ABOUT THIS EXERCISE> Below is a listing; return it in full, exactly as it appears.
---------------
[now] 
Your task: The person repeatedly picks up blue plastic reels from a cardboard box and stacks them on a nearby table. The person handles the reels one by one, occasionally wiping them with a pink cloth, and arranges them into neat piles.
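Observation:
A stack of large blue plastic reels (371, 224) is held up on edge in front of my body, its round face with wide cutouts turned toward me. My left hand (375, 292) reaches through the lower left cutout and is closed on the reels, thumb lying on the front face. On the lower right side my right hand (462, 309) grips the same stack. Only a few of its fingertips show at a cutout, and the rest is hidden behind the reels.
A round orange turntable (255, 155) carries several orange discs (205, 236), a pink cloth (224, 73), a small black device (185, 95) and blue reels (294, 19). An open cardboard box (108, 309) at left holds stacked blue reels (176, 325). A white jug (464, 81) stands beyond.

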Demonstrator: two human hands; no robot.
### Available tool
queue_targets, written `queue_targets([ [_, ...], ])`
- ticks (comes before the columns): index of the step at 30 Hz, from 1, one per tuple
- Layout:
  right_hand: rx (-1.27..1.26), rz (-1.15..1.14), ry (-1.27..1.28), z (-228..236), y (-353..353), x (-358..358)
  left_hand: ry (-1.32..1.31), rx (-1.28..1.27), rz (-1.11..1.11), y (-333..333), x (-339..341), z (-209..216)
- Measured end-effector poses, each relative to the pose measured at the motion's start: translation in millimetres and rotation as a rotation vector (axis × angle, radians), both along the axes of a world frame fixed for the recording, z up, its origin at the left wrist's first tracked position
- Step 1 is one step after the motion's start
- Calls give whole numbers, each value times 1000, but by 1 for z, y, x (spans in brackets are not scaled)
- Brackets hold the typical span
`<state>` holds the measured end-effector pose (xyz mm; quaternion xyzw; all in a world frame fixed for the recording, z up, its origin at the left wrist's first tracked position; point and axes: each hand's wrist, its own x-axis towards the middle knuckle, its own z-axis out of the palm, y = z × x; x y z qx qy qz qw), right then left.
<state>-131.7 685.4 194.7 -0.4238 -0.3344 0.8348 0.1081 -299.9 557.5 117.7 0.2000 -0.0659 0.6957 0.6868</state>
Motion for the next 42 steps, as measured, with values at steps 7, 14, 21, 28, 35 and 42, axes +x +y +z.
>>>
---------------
COMPLETED EXERCISE>
[now] 
Your task: The person repeatedly picks up blue plastic reels from a cardboard box and stacks them on a nearby table. The person handles the reels one by one, occasionally wiping them with a pink cloth, and arranges them into neat piles.
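Observation:
A stack of large blue plastic reels (371, 224) is held up on edge in front of my body, its round face with wide cutouts turned toward me. My left hand (375, 292) reaches through the lower left cutout and is closed on the reels, thumb lying on the front face. On the lower right side my right hand (462, 309) grips the same stack. Only a few of its fingertips show at a cutout, and the rest is hidden behind the reels.
A round orange turntable (255, 155) carries several orange discs (205, 236), a pink cloth (224, 73), a small black device (185, 95) and blue reels (294, 19). An open cardboard box (108, 309) at left holds stacked blue reels (176, 325). A white jug (464, 81) stands beyond.
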
Demonstrator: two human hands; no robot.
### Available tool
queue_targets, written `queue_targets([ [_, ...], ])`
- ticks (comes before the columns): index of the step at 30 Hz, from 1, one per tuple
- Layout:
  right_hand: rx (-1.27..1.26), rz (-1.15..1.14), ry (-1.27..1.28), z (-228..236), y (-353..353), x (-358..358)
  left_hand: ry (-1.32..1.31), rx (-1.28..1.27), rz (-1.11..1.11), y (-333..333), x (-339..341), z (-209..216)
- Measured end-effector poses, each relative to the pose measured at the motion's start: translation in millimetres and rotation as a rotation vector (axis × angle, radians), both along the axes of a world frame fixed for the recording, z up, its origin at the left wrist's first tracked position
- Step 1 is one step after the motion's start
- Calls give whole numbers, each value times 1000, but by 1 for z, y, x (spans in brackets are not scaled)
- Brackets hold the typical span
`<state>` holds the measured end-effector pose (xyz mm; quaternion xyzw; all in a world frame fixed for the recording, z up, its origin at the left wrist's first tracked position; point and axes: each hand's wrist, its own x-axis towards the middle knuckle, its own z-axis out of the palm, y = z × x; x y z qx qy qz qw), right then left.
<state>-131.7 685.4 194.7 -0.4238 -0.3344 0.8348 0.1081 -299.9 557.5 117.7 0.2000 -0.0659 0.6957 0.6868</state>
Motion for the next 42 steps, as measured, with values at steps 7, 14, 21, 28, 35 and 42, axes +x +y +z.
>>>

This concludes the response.